It has a 98% fresh rating. The critics concede that it is a movie-length commercial, yet it is funny, fun and even inventive. I don’t have kids but I am going to see this movie.
I worry that:
a) The best jokes are in the previews, which didn’t do much for me
b) The story is predictable
c) Jokes aren’t so much jokes in themselves but merely references
I’ll probably wait for it to come out on netflix/amazon prime.
a) The movie is full of good jokes. The ones they chose for the commercials were, for the most part, pretty bad but aren’t representative. We laughed constantly.
b) The story is very basic stuff but it all comes together in the end in a satisfying way.
c) There are lots of references to other movies but there are also lots and lots of jokes. It’s all pretty silly but it’s very funny.
If it is half as funny (and fun) as the Lego video games, it will still be twice as funny as a typical comedy. Whoever is in charge of LegoArts, or whatever their entertainment division is called, knows how to make engaging and entertaining stuff.
It has an 82 on Metacritic, which puts it in higher than Frozen (74), Monsters University (65) and Despicable Me 2 (62) but not as high as The Wind Rises (84)–to use last year’s animated films as a frame of reference.
I haven’t seen the Wind Rises, but pretty much any Miyazaki movie gets a bump up in the critics due to who he is. I know there are those who adore it, but Howl’s Moving Castle ranks at 84% and to me, it was only a 3 star movie(though I do like it).
How is 84% not a 3-star movie?
I’m not sure if you have an depressed sense of RT % or an inflated sense of stars.
To me, 3 stars is “Like it, but it’s still in the meaty part of the bell curve”, which is around 70% RT.
I confess to being (pleasantly) amazed by the reviews and ratings so far. We all know that toy-fests like this are generally leaden, dull commercials pandering to kids too young to have any critical judgment, but I have yet to hear a negative comment about this film. Not sure it’s worth seeing in the theater but it will be high on my rental list.
The previews just made it look like utter crap, so hearing this is surprising.
This morning’s Sacramento Bee reviewer gave it four stars, which is their highest rating.
Yeah, Matt Pais from the Chicago RedEye, who I always thought of as not liking anything (at least until he made me fall in love with him by choosing Spring Breakers as his favorite movie movie of the year) gave it his highest rating today, 4 stars. I was smiling just reading his review. I’m going to see it on Tuesday.
I’d put 70% as maybe 2 1/2 stars, with 4 stars 90+%. Not that I’ve ever thought about it before.
I would have thought 75% positive is a 3 star movie, 85% positive is a 3 1/2 star movie, while 95% and up would be a 4 star.

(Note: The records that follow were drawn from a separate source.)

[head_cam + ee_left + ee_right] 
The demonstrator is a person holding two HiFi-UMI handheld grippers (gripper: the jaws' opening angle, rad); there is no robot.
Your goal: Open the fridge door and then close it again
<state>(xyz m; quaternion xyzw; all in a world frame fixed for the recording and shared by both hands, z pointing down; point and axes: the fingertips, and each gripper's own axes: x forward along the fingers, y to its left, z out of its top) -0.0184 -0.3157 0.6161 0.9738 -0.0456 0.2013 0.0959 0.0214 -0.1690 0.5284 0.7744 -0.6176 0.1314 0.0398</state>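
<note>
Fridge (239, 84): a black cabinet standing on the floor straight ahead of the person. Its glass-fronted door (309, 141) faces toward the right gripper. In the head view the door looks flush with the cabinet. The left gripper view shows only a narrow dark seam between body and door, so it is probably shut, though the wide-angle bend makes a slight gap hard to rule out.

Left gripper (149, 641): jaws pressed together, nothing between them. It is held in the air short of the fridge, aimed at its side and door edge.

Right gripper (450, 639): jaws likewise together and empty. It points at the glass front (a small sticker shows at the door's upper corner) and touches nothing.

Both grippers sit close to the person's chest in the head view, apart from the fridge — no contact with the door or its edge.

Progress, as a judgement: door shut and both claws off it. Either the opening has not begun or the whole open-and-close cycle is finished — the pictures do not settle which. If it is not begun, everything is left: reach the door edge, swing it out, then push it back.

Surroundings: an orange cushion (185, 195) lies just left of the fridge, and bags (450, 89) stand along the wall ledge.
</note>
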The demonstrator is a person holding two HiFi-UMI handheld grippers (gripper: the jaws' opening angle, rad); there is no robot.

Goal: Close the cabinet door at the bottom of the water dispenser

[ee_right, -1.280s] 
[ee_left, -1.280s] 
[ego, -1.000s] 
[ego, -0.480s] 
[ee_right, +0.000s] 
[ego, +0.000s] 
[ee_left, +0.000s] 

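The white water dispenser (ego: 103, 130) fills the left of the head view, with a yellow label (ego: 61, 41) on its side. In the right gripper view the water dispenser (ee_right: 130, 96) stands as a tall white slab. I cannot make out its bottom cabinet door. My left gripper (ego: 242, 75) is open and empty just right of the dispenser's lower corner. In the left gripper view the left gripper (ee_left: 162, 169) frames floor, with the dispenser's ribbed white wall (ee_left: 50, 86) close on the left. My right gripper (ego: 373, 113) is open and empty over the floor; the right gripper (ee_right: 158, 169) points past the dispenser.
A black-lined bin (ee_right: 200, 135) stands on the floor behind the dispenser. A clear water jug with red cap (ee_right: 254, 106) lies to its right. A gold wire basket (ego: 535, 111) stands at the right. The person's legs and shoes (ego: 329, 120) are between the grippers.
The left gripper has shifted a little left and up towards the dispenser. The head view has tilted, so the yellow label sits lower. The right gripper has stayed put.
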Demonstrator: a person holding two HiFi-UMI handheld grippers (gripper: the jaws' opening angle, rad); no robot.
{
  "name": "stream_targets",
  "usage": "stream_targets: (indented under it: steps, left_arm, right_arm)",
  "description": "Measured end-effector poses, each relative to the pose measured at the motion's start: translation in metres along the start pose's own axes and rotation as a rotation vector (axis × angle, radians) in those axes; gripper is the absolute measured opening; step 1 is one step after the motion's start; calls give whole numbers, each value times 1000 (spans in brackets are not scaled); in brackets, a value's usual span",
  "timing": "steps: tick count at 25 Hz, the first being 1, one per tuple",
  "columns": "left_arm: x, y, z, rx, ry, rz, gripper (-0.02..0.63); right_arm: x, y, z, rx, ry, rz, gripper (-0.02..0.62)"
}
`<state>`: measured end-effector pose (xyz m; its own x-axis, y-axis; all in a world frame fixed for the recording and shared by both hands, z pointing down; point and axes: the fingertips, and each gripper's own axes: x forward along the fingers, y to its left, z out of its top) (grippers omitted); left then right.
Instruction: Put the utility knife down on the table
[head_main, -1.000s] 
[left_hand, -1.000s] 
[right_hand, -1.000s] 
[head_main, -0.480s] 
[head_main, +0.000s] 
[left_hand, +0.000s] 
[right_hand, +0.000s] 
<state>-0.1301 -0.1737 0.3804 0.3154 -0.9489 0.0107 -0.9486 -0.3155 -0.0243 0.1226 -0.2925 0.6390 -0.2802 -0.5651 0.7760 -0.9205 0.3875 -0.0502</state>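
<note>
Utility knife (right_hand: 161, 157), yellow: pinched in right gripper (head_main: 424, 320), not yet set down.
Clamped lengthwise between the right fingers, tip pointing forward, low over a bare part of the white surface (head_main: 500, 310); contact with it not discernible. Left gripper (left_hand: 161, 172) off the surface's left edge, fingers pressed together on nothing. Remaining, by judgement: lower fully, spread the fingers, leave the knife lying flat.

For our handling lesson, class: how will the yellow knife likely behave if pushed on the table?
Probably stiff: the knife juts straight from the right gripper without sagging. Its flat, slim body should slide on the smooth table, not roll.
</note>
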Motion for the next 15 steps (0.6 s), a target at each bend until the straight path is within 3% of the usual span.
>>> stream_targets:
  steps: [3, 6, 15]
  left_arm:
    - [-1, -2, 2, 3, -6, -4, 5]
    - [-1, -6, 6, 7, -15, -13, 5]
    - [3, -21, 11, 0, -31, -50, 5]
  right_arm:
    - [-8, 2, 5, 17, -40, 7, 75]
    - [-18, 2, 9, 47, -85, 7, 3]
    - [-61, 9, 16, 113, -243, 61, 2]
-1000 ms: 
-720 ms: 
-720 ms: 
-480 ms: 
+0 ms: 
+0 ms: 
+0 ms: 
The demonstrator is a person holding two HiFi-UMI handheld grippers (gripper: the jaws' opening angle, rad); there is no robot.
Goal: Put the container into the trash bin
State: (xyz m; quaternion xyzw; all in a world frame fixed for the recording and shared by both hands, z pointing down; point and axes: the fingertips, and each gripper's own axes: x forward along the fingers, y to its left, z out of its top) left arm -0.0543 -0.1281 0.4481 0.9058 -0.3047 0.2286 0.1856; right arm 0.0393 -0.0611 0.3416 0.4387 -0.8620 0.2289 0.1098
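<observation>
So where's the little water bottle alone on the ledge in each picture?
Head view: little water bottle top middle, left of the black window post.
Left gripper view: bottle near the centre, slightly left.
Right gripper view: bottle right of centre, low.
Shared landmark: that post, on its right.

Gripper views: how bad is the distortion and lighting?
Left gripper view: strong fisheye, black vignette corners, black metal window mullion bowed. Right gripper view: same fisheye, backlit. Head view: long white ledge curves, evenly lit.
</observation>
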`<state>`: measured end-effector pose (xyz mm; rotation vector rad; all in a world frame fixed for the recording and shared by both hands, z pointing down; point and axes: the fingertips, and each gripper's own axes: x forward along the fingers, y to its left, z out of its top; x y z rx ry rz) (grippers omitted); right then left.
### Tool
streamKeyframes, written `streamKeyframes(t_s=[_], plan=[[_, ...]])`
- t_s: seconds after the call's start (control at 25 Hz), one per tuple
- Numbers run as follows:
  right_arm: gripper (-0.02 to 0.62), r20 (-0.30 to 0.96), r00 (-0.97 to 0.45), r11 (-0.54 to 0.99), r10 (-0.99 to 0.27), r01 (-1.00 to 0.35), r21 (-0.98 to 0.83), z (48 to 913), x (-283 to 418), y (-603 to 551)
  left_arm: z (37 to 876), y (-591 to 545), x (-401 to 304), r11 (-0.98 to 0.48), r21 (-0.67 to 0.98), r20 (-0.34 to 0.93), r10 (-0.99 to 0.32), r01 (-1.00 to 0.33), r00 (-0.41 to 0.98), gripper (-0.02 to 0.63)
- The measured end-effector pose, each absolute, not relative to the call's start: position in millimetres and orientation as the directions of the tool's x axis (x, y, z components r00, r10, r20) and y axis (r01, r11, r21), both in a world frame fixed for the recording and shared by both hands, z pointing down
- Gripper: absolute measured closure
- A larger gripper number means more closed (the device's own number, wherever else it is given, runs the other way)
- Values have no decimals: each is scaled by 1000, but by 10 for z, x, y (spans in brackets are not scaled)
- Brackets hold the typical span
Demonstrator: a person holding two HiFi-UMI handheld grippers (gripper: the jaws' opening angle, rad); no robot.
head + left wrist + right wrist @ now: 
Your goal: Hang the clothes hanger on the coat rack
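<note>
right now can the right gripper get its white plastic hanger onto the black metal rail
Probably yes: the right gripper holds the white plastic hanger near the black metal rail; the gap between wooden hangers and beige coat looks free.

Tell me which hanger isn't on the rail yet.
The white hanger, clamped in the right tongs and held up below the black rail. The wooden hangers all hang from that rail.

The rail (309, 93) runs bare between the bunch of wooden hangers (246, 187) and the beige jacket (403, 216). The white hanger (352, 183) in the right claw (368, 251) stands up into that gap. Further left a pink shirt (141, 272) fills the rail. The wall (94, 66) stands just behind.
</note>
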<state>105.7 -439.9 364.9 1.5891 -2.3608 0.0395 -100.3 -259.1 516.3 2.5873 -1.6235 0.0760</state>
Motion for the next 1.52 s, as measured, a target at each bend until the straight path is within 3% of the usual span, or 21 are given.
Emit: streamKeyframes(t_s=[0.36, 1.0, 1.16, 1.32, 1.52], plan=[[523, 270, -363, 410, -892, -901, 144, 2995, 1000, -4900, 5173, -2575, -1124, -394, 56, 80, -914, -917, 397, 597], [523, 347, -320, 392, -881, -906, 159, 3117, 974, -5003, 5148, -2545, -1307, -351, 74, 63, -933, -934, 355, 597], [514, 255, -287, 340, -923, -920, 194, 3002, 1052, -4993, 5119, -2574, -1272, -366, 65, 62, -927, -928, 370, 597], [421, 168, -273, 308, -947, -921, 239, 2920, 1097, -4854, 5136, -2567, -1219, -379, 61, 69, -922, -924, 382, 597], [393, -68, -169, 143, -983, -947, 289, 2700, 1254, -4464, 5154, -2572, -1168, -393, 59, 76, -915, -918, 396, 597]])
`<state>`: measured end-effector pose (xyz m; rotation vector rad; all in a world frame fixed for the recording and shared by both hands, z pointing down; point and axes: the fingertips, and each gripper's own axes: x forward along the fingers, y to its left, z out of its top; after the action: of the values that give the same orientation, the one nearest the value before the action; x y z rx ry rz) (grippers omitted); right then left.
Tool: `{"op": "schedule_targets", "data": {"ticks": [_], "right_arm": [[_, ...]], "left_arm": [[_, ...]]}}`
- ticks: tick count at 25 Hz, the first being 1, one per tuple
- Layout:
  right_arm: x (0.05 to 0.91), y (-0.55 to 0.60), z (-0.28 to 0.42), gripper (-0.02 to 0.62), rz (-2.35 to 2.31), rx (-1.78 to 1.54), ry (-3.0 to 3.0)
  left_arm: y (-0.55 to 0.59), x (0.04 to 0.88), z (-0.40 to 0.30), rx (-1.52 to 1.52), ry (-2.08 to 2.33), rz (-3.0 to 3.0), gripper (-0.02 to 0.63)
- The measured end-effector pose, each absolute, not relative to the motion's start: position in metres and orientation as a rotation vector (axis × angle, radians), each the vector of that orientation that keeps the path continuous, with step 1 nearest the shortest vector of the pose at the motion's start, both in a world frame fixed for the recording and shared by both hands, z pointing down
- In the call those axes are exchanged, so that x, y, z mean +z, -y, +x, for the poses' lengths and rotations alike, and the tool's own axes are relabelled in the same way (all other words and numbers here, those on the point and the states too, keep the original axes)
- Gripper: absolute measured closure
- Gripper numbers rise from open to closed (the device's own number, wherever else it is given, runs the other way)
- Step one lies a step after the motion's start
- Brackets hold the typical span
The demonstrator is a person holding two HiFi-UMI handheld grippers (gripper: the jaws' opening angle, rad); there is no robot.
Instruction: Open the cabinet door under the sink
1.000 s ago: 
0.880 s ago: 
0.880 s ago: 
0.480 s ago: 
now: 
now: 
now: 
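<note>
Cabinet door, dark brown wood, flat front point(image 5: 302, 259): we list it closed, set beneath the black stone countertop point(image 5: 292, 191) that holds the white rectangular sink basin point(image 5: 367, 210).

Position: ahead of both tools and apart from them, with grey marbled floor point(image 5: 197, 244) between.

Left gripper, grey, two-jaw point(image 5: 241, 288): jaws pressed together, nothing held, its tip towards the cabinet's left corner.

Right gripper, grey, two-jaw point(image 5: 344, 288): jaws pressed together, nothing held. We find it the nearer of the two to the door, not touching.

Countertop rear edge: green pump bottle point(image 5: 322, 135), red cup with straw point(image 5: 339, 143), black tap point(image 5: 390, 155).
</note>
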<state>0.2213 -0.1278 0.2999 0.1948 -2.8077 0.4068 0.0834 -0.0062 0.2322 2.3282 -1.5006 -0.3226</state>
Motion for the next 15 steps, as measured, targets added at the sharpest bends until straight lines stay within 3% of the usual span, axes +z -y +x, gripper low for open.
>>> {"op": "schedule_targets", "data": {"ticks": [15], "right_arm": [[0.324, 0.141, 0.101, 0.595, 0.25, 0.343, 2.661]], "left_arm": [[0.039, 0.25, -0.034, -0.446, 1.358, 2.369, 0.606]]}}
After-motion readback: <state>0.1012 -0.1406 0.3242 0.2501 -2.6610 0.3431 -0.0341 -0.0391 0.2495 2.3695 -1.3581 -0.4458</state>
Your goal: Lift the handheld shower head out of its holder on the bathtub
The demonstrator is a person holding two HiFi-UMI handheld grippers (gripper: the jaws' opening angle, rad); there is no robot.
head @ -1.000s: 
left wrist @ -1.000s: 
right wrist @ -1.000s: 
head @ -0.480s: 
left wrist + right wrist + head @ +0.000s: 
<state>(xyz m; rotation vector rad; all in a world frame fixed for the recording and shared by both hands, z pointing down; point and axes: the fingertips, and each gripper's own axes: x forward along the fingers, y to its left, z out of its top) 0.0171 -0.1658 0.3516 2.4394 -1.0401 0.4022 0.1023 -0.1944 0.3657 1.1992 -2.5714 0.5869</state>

I’d say he gets roughly a 10% bounce upwards(or headstart) for being who he is. And to be fair, the guy who directed Totoro and Spirited Away kind of deserves it.
I just got this week’s Entertainment Weekly, and they gave it an A.
As I said in the other thread, The Lego Batman movie was hilarious and better in almost every conceivable way than the last Bale Batman. If you’ve never seen a Lego movie you can’t understand this, but they got the spirit of the older comic books right, instead of another crazy idiot in tights.
I have high hopes for this one.
I agree. Watching the previews, I assumed that this was going to be another insipid, shameless cash grab like Alvin and the Chipmunks and The Smurfs. I’m actually pretty shocked at all the positive reviews.
I see the problem here. Some of you are using the “five stars max” system (a la Netflix), others the “four stars max” system (a la – what? Michelin restaurant guides or something? Oh, yeah…IMDB, right?).
I just returned from seeing it with my kids, going in semi-skeptical with some of the concerns upthread.
The movie is consistently funny, at time hilariously so, and rather than become a giant commercial peddling more plastic bits to kids, it’s truly more a celebration in pop-culture and returning to the creativity, imagination and joy that these toys are meant to inspire in children (and even adults). Whatever and whoever allowed this movie to happen, the filmmakers (The guys who made Cloudy with a Chance of Meatballs) and executives at LEGO should be applauded.
It succeeds in almost every way, and the third act (you’ll know what I’m talking about) was an unexpected, genuinely heartwarming stroke that strikes at the very heart of this theme.
Go see it. Really.
I just saw it, and everything was awesome. Actually, the middle part was a bit boring and could kids really understand everything (like how the k***le got its name)? The animation was also a bit jittery. But overall it was great, especially the ending.
I guess. I thought most critics used the four star system.
Then again, Ebert repeatedly pointed out the uselessness of a star system. It provides almost no comparison between movies.